Distantes da longa passagem >> Leonardo Marona

A alma branca avança sobre o papel. O corpo e o papel estão seguros mas, em corpo delito, debatem-se. O corpo e o papel estão pálidos, estão constrangidos. O corpo rói as unhas e constrói monumentos, o papel ameaça voar pela janela em falsa rebeldia. A alma, mais ampla que a mesura, invade o papel feito uma drag queen. A alma está nua, enlameada, ostenta um sexo híbrido. Rajadas de vento e trovão torturam as árvores. A alma passa feito um comício de silêncio, derrubando eras e reinados. A alma não é nem do corpo nem do papel, assim como o papel não é do corpo, e o corpo não é da alma.
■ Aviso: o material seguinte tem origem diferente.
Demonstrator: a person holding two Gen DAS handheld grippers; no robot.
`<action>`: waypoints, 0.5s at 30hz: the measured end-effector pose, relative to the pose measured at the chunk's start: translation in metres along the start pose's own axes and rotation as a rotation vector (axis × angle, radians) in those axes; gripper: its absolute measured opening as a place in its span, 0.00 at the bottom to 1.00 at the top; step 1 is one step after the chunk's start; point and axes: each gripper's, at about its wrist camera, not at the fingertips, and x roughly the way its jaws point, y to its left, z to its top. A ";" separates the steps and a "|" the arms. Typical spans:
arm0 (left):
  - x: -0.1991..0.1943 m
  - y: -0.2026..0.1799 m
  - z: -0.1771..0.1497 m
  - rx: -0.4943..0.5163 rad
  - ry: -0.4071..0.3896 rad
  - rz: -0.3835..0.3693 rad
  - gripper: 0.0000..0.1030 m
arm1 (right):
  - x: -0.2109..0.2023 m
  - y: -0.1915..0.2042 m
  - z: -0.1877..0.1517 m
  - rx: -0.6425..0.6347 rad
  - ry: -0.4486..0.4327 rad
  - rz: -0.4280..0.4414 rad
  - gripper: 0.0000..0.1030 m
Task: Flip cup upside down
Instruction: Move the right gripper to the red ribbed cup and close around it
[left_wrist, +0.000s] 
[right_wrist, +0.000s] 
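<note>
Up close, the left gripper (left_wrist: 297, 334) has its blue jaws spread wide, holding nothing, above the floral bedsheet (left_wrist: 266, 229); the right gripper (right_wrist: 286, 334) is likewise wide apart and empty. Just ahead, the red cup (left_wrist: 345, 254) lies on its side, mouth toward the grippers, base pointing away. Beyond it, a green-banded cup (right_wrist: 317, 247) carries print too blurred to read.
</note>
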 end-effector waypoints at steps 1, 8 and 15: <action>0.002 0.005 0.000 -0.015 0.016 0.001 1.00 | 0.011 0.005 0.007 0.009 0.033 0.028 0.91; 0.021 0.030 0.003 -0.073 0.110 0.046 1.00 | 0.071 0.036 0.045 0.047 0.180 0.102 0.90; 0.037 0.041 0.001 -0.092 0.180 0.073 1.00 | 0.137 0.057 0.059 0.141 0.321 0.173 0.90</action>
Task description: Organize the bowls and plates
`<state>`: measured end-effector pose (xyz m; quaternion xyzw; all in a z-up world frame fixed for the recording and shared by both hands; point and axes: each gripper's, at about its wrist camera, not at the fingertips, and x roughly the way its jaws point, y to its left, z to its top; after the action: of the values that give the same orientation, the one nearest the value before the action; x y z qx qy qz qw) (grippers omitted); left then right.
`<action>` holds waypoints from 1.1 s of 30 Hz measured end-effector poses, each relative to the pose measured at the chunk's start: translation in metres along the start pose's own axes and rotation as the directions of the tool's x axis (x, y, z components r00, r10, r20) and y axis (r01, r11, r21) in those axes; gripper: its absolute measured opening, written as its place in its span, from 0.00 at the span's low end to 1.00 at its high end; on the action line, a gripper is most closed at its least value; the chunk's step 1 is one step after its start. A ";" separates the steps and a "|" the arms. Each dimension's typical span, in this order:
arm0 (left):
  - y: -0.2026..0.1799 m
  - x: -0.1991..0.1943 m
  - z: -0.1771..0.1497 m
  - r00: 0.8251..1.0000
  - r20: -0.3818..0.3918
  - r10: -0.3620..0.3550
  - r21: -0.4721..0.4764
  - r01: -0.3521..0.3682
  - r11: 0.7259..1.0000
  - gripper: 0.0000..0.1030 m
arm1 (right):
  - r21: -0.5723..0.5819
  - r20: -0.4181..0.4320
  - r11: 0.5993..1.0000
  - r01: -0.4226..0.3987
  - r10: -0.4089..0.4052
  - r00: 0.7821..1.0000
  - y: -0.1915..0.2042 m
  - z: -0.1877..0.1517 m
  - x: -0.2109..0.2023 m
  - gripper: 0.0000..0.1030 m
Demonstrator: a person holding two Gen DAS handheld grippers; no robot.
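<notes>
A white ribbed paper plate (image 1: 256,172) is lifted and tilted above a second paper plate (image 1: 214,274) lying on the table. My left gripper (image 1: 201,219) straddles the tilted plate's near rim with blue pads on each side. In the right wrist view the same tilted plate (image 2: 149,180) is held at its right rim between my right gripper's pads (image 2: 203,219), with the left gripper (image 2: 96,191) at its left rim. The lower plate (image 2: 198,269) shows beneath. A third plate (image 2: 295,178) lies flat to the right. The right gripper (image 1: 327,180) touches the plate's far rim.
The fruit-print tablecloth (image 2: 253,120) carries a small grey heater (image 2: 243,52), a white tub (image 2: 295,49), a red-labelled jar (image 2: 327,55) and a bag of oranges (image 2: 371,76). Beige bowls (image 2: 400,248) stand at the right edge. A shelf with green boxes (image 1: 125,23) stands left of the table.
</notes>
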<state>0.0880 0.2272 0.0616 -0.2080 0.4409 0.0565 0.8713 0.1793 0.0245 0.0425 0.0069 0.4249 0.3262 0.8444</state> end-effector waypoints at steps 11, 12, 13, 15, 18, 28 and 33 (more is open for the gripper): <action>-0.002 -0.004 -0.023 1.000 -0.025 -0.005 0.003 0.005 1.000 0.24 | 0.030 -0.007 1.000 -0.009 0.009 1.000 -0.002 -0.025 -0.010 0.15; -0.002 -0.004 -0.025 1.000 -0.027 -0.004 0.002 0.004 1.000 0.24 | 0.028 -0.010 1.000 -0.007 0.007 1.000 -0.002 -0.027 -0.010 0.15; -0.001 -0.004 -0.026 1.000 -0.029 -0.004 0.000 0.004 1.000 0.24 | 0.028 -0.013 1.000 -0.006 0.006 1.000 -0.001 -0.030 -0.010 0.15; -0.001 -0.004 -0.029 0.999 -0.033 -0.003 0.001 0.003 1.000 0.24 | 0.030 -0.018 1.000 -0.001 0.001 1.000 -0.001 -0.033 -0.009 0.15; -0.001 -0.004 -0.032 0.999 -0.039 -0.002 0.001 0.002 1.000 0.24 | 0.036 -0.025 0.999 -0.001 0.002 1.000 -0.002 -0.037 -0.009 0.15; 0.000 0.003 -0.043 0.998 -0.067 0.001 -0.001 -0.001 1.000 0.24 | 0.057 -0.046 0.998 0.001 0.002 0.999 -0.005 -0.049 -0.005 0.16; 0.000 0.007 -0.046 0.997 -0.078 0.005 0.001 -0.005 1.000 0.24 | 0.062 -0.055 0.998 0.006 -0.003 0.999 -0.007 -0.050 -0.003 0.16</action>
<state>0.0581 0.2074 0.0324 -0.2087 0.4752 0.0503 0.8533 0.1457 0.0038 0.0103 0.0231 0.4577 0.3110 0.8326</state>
A alma vem vindo e passa, coração espacial, assim como fazem o corpo e o papel, mas o movimento da alma é a substância do corpo e do papel – não o contrário. A alma vem e passa banhada em sangue: sua peculiaridade secular de espinhos. A alma está nua, mas não está envergonhada. O corpo e o papel estão protegidos, mas têm medo. A alma branca invade o papel como um lago de nanquim. A alma branca sem asas, as brasas da alma branca, intocável e finita, e o papel cúmplice do corpo, ambos protegidos, censurados, semi-acordados, ambos trêmulos e distantes da longa passagem. O corpo desliga o telefone, sentindo-se culpado. O corpo assina promissórias, enquanto a liberdade obscena da alma deixa o papel tão tímido e humilde, que voa branco pela janela.